#### Your task
Transcribe only part of the material below: the lines from the one containing "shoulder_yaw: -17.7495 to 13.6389" through the one containing "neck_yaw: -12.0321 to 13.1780", inclusive, exactly as written.

#### Data supplied
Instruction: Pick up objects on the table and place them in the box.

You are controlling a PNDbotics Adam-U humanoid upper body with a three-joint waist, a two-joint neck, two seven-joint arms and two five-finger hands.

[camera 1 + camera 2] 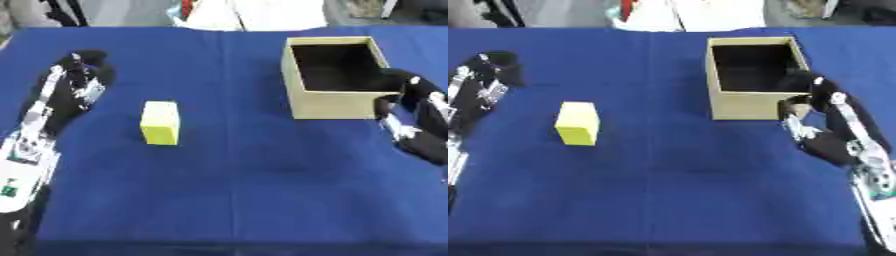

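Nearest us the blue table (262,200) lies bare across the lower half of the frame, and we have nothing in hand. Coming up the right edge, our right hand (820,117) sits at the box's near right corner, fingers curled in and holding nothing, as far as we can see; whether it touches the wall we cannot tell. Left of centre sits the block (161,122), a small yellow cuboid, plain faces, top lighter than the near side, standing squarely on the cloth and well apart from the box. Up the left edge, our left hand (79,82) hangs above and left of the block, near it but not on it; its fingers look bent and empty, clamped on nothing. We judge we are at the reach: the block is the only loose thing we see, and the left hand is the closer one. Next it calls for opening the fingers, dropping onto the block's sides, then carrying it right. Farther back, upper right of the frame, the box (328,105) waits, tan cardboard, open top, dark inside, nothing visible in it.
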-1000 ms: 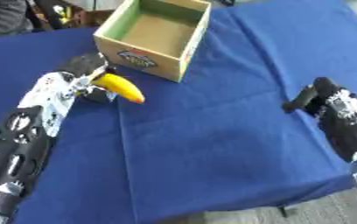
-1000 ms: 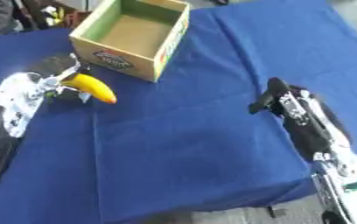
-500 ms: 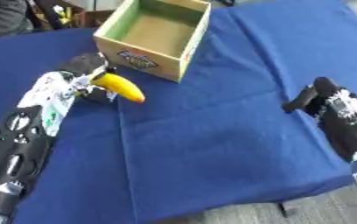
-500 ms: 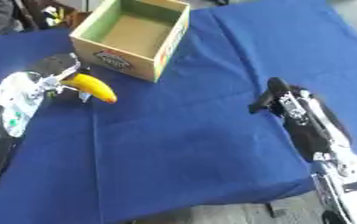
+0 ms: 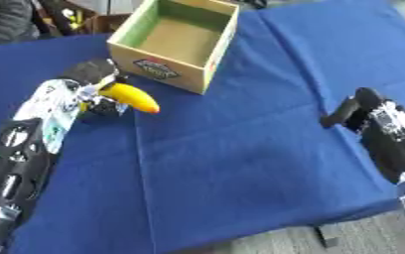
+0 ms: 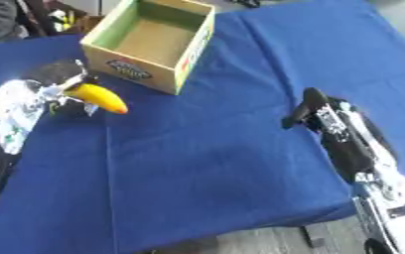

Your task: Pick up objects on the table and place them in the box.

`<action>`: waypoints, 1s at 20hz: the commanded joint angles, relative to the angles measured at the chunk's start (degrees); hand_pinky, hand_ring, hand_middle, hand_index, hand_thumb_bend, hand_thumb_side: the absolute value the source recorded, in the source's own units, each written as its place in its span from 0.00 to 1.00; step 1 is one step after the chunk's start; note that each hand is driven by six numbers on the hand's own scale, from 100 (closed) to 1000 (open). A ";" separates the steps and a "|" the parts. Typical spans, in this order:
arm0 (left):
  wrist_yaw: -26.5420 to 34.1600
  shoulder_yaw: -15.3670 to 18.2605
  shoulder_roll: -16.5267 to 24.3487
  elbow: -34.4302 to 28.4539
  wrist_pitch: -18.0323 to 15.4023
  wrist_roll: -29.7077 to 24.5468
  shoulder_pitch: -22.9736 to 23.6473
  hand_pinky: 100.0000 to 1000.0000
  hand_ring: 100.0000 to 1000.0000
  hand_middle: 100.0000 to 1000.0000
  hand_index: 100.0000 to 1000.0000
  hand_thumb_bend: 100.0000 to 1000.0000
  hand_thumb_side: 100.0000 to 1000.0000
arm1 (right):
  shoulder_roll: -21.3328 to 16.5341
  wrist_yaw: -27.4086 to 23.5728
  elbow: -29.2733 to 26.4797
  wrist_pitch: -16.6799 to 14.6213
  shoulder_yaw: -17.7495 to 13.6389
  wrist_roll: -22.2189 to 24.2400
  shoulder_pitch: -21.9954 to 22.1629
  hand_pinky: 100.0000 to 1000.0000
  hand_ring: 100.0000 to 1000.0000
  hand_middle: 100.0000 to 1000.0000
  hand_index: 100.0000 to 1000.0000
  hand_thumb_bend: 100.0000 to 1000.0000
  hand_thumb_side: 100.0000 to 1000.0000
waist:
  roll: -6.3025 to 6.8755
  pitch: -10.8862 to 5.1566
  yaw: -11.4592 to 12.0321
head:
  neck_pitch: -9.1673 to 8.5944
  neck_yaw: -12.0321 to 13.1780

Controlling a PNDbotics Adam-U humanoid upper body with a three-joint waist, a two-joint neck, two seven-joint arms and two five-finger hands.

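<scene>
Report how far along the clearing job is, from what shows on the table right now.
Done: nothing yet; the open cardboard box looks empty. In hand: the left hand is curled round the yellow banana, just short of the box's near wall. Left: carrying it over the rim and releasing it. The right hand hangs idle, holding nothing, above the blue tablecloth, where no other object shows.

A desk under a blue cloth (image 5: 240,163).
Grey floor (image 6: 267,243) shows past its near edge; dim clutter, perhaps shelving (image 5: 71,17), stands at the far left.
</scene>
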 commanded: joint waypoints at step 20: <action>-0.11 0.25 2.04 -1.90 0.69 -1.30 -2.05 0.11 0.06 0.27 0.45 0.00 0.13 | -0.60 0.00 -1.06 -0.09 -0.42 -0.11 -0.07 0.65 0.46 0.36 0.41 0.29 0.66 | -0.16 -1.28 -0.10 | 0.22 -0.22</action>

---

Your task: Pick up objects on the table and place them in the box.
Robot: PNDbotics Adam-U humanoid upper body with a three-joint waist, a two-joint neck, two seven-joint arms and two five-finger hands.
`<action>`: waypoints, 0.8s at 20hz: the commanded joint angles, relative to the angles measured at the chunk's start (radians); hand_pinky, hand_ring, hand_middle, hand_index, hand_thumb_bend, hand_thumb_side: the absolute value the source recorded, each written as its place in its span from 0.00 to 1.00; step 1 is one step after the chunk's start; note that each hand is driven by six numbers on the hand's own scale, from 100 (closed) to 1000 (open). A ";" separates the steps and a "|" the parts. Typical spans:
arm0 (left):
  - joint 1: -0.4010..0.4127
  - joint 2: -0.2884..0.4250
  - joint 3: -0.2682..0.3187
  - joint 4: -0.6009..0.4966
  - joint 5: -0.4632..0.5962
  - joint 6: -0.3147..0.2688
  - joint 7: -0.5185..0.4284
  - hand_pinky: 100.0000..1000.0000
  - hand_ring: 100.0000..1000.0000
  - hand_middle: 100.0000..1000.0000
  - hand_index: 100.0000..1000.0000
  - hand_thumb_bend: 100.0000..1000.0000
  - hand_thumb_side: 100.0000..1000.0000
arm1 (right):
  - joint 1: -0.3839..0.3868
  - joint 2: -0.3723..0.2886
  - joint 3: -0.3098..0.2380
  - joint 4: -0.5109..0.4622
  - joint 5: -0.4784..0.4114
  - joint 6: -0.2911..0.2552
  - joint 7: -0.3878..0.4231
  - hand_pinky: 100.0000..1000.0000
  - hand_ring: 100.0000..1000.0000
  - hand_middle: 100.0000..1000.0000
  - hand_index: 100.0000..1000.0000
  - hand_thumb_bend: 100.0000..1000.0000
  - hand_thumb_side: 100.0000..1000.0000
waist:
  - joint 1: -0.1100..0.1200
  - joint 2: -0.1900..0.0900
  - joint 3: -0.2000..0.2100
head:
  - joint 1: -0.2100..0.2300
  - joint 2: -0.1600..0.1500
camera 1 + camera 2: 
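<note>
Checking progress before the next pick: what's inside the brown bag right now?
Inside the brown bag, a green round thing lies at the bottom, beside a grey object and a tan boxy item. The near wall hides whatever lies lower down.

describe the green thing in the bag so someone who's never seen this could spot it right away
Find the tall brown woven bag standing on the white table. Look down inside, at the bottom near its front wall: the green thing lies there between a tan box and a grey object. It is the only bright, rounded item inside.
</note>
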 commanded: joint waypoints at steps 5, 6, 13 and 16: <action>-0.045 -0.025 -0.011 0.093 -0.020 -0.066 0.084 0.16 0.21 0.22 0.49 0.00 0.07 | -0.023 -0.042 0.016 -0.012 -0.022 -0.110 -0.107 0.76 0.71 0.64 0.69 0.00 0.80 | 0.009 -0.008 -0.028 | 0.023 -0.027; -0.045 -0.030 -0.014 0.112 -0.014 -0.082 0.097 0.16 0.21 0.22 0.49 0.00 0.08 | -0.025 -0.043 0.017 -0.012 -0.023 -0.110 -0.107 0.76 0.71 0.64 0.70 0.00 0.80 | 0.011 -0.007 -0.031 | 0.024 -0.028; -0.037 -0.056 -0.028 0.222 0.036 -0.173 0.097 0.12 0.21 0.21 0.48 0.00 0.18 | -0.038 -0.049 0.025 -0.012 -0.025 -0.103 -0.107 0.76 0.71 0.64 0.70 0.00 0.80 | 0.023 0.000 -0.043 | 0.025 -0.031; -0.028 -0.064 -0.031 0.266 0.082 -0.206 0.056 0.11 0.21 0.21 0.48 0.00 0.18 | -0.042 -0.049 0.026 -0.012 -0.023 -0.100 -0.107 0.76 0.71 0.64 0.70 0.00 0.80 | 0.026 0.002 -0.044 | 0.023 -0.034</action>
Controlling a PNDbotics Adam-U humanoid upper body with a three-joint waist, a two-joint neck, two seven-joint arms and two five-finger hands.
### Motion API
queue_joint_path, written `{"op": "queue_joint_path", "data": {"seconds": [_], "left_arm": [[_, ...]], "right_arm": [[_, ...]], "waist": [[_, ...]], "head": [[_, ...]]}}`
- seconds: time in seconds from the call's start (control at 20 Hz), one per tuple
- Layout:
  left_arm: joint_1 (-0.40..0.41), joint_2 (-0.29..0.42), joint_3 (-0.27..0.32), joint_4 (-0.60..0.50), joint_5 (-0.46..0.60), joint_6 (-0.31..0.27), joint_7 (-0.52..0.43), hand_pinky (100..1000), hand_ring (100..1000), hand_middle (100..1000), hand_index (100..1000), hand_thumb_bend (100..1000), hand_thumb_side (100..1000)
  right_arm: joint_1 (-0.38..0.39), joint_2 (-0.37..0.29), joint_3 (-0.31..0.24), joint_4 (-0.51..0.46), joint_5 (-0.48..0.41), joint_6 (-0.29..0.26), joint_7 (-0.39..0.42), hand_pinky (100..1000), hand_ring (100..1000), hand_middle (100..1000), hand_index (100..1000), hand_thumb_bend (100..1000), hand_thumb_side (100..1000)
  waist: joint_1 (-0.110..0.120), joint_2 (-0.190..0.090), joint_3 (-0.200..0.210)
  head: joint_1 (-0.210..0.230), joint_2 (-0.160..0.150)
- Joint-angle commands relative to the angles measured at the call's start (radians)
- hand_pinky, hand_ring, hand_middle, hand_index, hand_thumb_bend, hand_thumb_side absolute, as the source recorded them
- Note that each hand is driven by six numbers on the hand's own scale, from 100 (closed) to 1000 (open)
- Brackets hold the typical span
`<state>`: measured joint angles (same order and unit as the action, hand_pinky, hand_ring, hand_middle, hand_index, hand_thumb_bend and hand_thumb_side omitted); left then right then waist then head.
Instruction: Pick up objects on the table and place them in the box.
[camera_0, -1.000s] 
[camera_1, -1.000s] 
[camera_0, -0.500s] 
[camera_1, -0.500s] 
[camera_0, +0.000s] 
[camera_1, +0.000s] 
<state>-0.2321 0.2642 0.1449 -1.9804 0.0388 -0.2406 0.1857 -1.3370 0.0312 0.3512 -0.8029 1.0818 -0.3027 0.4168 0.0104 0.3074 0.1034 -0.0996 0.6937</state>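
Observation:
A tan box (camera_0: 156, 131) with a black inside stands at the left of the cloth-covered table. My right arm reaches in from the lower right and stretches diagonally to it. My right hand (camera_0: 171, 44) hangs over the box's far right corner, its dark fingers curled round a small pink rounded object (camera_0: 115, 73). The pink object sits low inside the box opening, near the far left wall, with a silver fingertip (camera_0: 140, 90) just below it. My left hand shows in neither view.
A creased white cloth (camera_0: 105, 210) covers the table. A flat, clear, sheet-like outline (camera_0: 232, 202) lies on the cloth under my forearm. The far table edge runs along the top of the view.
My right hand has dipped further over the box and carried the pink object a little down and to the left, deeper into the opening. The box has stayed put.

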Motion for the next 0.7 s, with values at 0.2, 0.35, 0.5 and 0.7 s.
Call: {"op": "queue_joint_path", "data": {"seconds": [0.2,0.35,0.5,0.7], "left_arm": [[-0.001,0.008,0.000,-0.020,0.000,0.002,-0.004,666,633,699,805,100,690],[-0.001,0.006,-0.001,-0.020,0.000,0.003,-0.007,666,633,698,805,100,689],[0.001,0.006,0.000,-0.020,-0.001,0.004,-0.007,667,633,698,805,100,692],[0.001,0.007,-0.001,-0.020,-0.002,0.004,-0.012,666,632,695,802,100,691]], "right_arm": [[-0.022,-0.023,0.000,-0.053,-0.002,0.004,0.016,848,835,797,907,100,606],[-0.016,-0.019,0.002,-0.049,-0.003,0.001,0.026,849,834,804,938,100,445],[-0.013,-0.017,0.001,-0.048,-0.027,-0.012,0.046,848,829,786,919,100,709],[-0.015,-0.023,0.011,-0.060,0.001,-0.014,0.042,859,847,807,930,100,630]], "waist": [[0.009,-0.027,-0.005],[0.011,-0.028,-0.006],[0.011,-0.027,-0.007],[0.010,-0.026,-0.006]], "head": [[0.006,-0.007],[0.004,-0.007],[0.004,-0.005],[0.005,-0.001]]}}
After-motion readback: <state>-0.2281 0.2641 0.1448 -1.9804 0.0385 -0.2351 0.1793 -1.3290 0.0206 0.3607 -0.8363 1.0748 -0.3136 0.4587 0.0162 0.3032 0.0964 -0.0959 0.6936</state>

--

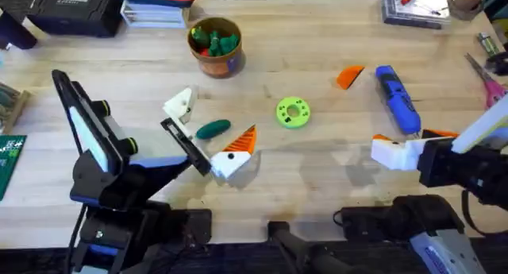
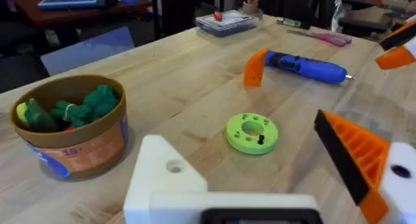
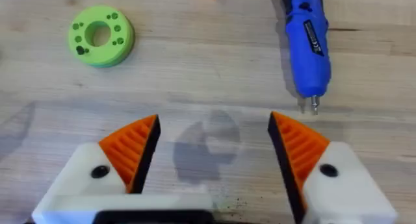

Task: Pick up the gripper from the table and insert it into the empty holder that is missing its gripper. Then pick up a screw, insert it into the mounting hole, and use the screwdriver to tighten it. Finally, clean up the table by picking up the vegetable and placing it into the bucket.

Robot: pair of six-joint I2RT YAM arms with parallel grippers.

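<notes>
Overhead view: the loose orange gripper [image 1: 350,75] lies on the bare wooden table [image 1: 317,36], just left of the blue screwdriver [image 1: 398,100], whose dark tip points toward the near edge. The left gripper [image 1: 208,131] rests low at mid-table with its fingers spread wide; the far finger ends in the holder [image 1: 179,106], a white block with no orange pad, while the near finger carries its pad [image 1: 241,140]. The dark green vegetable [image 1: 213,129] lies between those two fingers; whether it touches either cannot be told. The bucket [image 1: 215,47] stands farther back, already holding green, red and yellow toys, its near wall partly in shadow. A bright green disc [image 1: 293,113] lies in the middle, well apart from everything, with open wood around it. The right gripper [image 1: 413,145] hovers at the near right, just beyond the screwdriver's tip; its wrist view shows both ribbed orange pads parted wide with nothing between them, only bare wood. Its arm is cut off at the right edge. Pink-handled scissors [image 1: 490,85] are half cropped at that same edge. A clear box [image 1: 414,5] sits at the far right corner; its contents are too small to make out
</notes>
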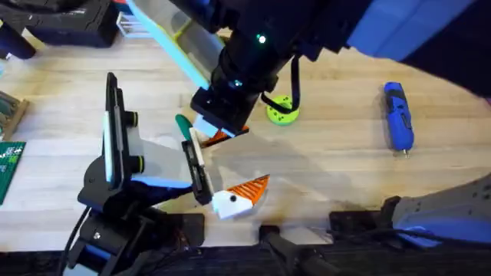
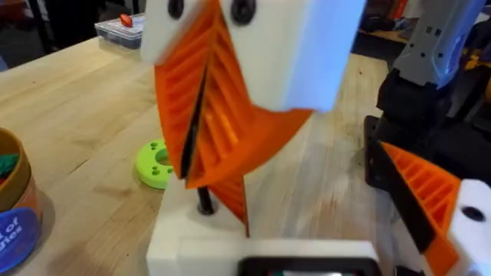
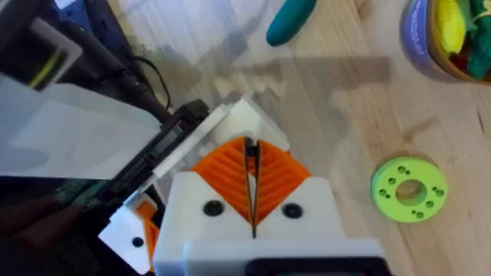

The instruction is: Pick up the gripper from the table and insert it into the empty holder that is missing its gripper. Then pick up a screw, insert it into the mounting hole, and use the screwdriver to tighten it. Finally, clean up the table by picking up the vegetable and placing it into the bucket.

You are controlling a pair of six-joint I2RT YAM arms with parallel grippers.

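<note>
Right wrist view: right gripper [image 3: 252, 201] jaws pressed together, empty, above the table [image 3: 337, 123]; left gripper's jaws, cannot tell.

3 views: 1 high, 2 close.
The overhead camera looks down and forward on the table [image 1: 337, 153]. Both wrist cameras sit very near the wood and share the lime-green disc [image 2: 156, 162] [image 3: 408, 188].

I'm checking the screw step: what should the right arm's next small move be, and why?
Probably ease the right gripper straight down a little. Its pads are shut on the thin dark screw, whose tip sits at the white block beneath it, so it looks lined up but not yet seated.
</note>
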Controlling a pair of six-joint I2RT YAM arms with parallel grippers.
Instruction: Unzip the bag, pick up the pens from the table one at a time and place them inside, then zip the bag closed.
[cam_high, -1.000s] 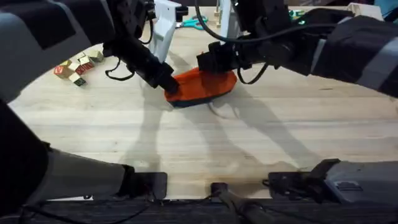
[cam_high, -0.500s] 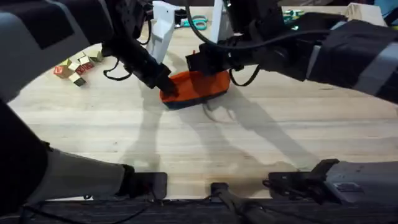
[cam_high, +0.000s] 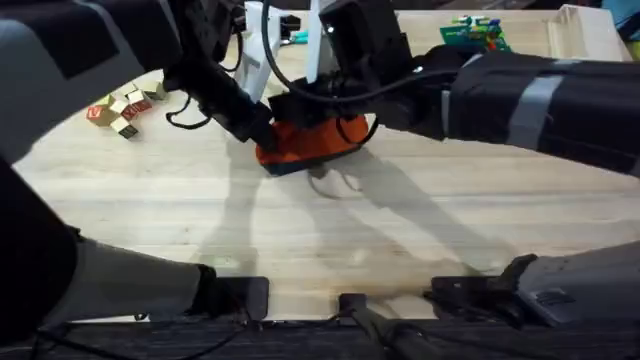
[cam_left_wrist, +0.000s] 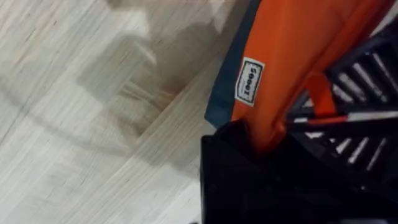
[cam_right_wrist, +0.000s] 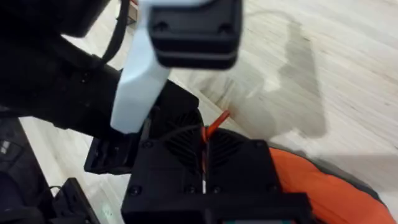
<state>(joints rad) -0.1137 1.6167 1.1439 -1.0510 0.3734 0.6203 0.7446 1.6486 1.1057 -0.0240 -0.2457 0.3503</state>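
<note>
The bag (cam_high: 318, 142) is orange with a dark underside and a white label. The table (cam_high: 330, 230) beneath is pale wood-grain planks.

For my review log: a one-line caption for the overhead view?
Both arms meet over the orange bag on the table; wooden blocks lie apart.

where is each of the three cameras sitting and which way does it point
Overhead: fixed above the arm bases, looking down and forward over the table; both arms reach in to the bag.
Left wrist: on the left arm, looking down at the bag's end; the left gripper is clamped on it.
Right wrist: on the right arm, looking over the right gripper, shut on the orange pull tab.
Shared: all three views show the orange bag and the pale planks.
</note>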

#### Written response
  shoulder_yaw: -17.7495 to 13.6389
  wrist_roll: -22.2189 to 24.2400
  shoulder_pitch: -21.9954 to 22.1629
  hand_pinky: 100.0000 to 1000.0000
  hand_ring: 100.0000 to 1000.0000
  hand_middle: 100.0000 to 1000.0000
  hand_index: 100.0000 to 1000.0000
  hand_thumb_bend: 100.0000 to 1000.0000
  hand_thumb_side: 100.0000 to 1000.0000
waist:
  roll: -6.3025 to 6.8755
  pitch: -10.8862 to 5.1566
  yaw: -11.4592 to 12.0321
head:
  neck_pitch: -9.1673 to 8.5944
  neck_yaw: -12.0321 to 13.1780

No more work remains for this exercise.